Baas-Esed cuntasının katliamlarından kurtulup da Türkiye’ye ulaşabilen çocuk, kadın ve yaşlıların ağırlıkta olduğu Suriyeli mültecilerin İslami kimliklerinden ötürü lanetlendiği ırkçı-faşist festivalde Arapça “Asfur” şarkısını okumuşlar bir de utanmadan… Hani şu komşu evinin kafes zulmünden kaçıp başka bir eve sığınan “kuş”un hikâyesini anlatan şarkı… Sığınacak yer arayan yaralı kuşlar için zalimleşenler seçip söyledikleri şarkılarda nasıl bir hezeyan sergileyerek komikleştiklerinin farkına dahi varamazlar ki!

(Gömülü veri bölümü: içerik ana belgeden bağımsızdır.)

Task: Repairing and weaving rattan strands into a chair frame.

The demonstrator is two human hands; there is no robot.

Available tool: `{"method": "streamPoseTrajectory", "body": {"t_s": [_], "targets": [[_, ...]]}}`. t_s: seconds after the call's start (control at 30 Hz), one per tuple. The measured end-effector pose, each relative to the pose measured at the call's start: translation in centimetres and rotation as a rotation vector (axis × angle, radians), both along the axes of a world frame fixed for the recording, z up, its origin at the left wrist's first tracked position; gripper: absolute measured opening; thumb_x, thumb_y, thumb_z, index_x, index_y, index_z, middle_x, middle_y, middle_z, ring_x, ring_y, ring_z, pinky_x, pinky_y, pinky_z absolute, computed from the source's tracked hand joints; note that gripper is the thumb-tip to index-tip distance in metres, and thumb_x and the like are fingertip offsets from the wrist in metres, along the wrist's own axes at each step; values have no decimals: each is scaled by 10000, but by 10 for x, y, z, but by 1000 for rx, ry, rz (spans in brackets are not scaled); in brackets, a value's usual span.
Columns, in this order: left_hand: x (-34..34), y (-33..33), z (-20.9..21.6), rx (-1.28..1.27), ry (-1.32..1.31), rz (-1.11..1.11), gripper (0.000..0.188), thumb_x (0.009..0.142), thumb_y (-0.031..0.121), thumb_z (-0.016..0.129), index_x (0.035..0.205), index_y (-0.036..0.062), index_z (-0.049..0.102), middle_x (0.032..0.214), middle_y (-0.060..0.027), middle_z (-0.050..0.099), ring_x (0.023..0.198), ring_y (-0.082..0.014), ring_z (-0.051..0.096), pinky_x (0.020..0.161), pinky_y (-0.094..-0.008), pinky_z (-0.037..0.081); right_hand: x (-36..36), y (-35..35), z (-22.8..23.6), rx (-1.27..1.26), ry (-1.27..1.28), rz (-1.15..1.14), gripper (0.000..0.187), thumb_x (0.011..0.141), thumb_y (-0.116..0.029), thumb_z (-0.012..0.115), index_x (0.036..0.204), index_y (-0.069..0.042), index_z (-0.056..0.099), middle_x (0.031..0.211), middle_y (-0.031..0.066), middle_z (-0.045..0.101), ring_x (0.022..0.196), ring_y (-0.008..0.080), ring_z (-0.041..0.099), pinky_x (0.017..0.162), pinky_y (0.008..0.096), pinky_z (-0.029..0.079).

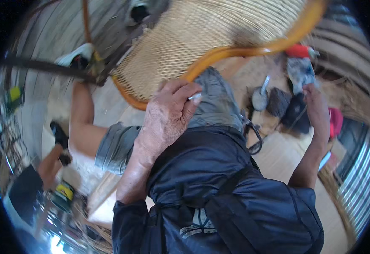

Ama haksızlık da etmeyelim… Belki de o şarkıyı “emperyalizme karşı dimdik duran” Esed için söylemişlerdir. “Dum maytu'a kalbi sar yitwacca’ ‘ala cruhatu” diyerek kalplerinin yaralı “kuş”a nasıl acıdığını ifade ederken belki “aslan”ın aldığı yaraları kast ediyorlar. Kim bilir belki nasip de olur kendilerine; bir gün leş yiyici “aslan” kaçtığında saklarlar onu yaralı kuşlardan ve mazlum çocuklardan esirgedikleri evlerinde; hem de hiçbir kira bedeli almadan… Bu “onur” onlara yetecektir; hem bu dünyada hem de “Ölümden öte ne var!” diye cesaret satmaya kalktıkları öte cihanda!